In 2014, the Sequoia Union High School District discontinued the practice of busing. Today, East Palo Alto residents are zoned to Menlo-Atherton High School in Atherton. Through the district Open Enrollment process, some residents choose to attend Carlmont, Woodside High School in Woodside, or Sequoia High School in Redwood City. Alternatively, East Palo Alto Academy (opened in 2001 as East Palo Alto High School) and East Palo Alto Phoenix Academy (opened 2006) are charter high schools in East Palo Alto. There is also a private high school, Eastside College Preparatory, which opened in 1996.

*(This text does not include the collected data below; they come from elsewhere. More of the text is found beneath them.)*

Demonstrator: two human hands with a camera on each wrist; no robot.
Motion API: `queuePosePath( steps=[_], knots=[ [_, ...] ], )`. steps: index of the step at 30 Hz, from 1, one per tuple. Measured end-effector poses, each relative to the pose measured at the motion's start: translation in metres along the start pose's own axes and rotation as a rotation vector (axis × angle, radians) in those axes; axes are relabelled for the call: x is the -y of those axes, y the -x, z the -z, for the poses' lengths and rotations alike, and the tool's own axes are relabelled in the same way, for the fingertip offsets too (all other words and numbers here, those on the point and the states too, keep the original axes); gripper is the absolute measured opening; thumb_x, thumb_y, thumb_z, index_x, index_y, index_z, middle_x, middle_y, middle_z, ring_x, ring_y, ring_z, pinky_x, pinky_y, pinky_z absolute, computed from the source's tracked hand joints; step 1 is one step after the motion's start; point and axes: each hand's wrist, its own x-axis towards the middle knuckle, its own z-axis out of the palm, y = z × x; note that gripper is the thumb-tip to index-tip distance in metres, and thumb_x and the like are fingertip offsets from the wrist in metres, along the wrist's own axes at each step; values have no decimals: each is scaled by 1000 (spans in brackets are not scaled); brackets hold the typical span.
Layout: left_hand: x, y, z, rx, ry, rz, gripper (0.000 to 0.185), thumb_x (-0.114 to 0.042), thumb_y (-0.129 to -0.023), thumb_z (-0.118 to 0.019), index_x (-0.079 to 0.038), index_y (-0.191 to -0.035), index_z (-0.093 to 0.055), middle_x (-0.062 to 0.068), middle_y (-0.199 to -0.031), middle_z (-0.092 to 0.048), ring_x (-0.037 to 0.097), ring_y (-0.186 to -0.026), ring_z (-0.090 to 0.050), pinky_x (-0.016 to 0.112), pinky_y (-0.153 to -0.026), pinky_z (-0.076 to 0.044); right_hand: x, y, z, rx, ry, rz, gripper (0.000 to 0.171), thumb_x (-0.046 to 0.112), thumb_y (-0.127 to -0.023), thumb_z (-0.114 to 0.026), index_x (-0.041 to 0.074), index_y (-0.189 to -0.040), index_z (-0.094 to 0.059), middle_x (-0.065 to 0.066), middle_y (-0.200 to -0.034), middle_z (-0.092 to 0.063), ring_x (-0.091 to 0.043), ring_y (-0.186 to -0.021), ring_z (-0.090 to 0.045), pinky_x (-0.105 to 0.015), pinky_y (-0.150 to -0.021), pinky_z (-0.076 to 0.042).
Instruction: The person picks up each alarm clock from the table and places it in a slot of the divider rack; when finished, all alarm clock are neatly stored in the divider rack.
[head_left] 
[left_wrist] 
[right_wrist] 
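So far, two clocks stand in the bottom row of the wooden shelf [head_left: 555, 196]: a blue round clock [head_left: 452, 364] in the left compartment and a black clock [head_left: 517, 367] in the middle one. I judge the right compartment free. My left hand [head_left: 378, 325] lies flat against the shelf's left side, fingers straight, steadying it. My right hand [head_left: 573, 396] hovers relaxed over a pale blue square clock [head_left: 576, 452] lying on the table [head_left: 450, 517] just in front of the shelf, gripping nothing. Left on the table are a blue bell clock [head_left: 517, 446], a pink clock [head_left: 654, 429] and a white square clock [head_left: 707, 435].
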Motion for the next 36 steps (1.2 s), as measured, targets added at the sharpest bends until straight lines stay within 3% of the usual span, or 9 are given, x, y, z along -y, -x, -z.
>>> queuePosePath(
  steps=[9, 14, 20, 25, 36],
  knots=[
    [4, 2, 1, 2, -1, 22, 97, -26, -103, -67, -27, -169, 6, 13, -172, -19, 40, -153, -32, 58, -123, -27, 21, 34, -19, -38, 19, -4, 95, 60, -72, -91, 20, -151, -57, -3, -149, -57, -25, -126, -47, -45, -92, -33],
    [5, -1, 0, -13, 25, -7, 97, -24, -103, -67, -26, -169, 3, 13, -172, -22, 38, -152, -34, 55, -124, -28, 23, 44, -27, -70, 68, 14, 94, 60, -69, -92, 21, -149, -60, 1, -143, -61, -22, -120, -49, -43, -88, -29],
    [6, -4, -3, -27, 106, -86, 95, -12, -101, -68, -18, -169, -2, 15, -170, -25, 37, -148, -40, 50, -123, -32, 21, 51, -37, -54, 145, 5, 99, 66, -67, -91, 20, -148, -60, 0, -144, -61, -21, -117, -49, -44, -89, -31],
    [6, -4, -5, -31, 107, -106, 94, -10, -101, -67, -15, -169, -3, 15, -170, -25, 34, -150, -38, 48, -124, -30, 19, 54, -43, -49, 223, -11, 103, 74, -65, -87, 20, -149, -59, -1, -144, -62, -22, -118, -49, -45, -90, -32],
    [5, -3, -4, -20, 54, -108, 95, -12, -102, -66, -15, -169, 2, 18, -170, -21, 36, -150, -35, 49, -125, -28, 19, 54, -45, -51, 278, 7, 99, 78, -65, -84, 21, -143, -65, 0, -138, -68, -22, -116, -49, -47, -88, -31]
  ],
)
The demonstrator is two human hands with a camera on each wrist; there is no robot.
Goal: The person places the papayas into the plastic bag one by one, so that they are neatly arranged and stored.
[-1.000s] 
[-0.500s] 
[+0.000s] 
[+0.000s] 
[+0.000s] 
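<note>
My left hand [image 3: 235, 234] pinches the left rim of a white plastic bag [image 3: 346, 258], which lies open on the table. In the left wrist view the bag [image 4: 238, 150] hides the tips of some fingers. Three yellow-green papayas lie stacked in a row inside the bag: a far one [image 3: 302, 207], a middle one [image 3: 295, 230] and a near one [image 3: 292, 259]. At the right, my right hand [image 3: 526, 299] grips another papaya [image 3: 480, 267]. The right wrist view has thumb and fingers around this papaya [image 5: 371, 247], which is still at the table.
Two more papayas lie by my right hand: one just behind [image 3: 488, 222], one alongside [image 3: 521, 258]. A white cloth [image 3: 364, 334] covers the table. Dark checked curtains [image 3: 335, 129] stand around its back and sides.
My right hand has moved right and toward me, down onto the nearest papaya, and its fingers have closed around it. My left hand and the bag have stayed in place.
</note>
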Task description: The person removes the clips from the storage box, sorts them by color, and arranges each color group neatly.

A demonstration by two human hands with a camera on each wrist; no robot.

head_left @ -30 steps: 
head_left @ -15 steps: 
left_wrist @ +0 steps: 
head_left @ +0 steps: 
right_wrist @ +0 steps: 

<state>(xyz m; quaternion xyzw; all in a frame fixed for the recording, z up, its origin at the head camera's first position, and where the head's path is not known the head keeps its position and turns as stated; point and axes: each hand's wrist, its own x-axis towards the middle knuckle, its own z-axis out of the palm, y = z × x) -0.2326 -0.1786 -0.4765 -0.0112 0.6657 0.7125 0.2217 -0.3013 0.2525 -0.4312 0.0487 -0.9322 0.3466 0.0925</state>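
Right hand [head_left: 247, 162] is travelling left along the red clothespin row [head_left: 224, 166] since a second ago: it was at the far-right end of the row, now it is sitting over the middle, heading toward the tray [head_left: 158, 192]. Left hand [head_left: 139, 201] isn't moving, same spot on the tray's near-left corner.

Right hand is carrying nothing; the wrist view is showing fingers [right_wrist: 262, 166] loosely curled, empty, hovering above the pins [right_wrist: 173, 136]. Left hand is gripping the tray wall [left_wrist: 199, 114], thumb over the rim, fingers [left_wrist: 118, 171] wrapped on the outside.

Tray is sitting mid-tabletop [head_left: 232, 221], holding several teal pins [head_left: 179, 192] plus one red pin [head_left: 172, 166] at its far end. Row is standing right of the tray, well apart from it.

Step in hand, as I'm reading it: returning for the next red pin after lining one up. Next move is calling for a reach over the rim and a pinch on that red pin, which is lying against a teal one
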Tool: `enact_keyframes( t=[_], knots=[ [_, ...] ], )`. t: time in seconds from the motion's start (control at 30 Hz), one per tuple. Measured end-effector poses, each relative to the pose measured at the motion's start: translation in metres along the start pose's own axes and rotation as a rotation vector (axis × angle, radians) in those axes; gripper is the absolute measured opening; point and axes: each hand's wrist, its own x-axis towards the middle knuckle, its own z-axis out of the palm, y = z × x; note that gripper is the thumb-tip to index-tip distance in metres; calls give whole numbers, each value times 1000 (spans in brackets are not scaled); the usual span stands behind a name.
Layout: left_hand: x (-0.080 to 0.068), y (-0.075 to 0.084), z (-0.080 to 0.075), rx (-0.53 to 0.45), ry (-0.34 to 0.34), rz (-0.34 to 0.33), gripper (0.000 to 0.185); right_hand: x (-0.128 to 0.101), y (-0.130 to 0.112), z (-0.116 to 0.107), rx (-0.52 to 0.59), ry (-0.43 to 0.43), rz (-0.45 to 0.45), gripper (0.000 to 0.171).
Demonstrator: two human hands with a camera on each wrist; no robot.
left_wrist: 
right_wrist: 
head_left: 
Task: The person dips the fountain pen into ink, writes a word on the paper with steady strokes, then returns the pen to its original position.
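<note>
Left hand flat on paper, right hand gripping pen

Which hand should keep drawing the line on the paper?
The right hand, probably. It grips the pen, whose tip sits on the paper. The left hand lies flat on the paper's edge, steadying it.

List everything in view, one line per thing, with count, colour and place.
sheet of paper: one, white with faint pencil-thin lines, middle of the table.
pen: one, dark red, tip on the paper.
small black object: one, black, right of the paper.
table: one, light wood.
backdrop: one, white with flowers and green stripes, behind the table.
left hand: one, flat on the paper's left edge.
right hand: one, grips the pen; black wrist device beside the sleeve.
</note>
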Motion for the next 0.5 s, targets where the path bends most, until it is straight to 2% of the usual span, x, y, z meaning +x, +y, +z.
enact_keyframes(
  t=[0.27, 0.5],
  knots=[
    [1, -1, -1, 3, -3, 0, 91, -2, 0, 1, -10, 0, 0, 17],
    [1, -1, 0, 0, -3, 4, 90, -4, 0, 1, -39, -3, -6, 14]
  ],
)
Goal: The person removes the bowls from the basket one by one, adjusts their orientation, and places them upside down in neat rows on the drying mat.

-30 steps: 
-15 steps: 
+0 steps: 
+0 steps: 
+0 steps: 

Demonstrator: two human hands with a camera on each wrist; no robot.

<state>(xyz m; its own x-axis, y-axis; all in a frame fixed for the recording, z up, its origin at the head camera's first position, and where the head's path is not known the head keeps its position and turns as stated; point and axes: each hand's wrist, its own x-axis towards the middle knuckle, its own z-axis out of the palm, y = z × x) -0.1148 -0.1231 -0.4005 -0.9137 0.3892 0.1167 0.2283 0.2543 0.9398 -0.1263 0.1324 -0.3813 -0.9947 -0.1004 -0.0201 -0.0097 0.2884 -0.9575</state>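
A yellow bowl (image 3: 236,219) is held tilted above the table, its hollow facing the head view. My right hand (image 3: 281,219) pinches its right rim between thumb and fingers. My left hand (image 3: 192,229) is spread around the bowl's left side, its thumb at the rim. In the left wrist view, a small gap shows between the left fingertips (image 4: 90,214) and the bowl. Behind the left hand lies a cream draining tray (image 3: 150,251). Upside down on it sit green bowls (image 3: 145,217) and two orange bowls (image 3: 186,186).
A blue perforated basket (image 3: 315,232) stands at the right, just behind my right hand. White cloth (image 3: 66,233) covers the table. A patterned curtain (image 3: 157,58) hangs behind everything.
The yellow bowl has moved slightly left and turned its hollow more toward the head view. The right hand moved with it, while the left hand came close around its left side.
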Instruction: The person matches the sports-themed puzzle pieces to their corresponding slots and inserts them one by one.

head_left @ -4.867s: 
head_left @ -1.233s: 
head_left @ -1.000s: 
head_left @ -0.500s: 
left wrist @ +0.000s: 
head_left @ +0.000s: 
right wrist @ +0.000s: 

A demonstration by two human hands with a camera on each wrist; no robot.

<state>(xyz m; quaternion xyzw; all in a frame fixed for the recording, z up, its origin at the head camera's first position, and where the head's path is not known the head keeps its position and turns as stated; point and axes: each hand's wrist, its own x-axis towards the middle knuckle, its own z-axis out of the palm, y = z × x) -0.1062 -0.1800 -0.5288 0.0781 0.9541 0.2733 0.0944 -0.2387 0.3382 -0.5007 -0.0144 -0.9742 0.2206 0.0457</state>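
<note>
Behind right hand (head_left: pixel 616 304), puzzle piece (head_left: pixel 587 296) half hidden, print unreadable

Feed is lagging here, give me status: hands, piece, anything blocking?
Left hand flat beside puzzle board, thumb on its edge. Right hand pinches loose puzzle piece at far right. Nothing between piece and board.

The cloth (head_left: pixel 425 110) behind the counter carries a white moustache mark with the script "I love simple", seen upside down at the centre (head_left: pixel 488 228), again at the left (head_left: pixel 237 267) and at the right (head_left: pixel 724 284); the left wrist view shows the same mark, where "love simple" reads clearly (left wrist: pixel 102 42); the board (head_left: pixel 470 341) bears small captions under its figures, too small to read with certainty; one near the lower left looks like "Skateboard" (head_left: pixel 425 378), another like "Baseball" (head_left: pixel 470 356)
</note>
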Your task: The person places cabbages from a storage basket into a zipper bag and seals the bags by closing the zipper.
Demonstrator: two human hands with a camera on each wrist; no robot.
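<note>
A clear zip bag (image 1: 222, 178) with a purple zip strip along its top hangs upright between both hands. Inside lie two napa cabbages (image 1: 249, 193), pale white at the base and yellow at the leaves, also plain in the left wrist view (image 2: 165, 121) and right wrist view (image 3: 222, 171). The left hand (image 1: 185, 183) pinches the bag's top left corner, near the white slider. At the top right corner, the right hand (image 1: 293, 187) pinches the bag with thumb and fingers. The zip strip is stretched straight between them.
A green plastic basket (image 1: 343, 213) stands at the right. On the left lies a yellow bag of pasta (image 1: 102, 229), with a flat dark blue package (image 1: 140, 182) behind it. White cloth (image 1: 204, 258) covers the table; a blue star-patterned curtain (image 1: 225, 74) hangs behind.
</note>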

Every year, parents of incoming minority children in kindergarten through grade 2 can enter a lottery (if there are more requests than the 135 slots available) to send their children to neighboring school districts under the Tinsley Voluntary Transfer Program.

===Public libraries===
San Mateo County Libraries operates the East Palo Alto Library, located in the municipal building at 2415 University Avenue.

==Media==
The Ravenswood Post (1953–1981) was an African-American weekly newspaper serving East Palo Alto. The East Palo Alto Progress (1983—1986) succeeded the Ravenswood Post, serving East Palo Alto immediately after incorporation, running for four volumes. Other local news publishings included the newspaper, East Palo Alto Today; former newspaper, The Peninsula Bulletin; and the magazine, El Ravenswood.

==Transportation==
U.S. Route 101 cuts through the southern part of the city, with two on ramps and off ramps in the city (University and Willow). There are frontage roads on either side of the freeway. The Dumbarton Bridge in neighboring Menlo Park connects East Palo Alto to Alameda County, which lies to the east across San Francisco Bay, and carries State Route 84 into East Palo Alto toward U.S. 101.

Public transportation is provided by SamTrans.